The idea of The Dream was the result of a casual


question from his daughter, Sarah, as the family sat around the dinner table one
evening. She pointed to a vacant chair and asked her father who he would most
wish to see sitting there. Without hesitation he said it would be his father, Lord
Randolph Churchill, which surprised everyone because Winston and his father had
endured a fractious relationship. Everyone had expected a great hero; Napoleon
or the first Duke of Marlborough.
Man is Spirit
Although Winston was unsure of an afterlife, he did believe there was some
spiritual connection with his ancestors and always insisted that Man is Spirit.
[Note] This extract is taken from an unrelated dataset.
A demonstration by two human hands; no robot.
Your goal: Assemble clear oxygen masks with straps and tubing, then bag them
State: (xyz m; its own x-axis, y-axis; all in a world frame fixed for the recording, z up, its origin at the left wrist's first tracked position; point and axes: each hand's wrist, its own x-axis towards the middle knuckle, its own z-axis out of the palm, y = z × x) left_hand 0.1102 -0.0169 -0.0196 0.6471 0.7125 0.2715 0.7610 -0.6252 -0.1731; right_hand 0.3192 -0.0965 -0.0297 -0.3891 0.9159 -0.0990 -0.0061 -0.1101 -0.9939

Indeed Winston was certainly a man of spirit in his own way, in that he had a
knack of looking for the positive and making things appear far better than they
actually were. For example, before and during World War Two when all around
him saw defeat looming, Winston could see a tiny chink of light and eventual
victory. He projected that idea and made others (eventually) believe there was a
victory to be taken.
As a child of the latter Victorian era, Winston grew up in an atmosphere of
changing attitudes towards children. Industrialisation had thrust lower class
children into the limelight when they became cheap labour for the burgeoning
businesses, particularly the factories and mines. But, Winston knew nothing of
these things because he had been born into a well-known and respected upper
class family. Indeed, he was the eldest son of Lord Randolph Henry Spencer
Churchill, who was the second son of the seventh Duke of Marlborough. As the
second son Lord Randolph did not inherit the familys Blenheim estate. Instead,
he made a career for himself by becoming the Conservative Member of
Parliament for Woodstock in 1874, the year Winston was born.
The child Winston

As the first son however, Winston was expected to follow in the footsteps of his
illustrious forebears, but he was a sensitive child who, like his father, was prone
to erratic mood swings and deep depressions. Winston could count on the fingers
of one hand the meaningful conversations he had had with his father but that was
often the way in the nineteenth century. Indeed, most Victorian upper class
children rarely saw their parents; like Winston they had a nanny to tend to them.
Mrs Elizabeth Anne Everest was a typically plump, cheery, kind but strict nanny
and the one person who really understood Winston. He called her woomany.
Yet, he worshipped his father even though he could never overcome the obvious
disaffection he saw in his fathers eyes, which haunted him throughout his life.
The Dream
In The Dream Lord Randolph appears in Winstons studio as he is attempting to
copy a damaged portrait of his father. During their stilted conversation Winston
recounts his fathers parliamentary speech in 1884. Lord Randolph comments on
Winstons photographic memory, You recited the twelve hundred lines of
Macaulay without a single mistake. His voice and facial features were utterly
expressionless, but it was probably the nearest to a complement Winston could
ever have hoped for from his father. Winston knew only too well that his fathers
disappointment, anger and loathing towards him was deeply embedded; his
father had actually thought him to be retarded and incapable of achieving
anything substantial in his life. Had Lord Randolph lived a little longer he would
have undoubtedly seen how wrong he had been.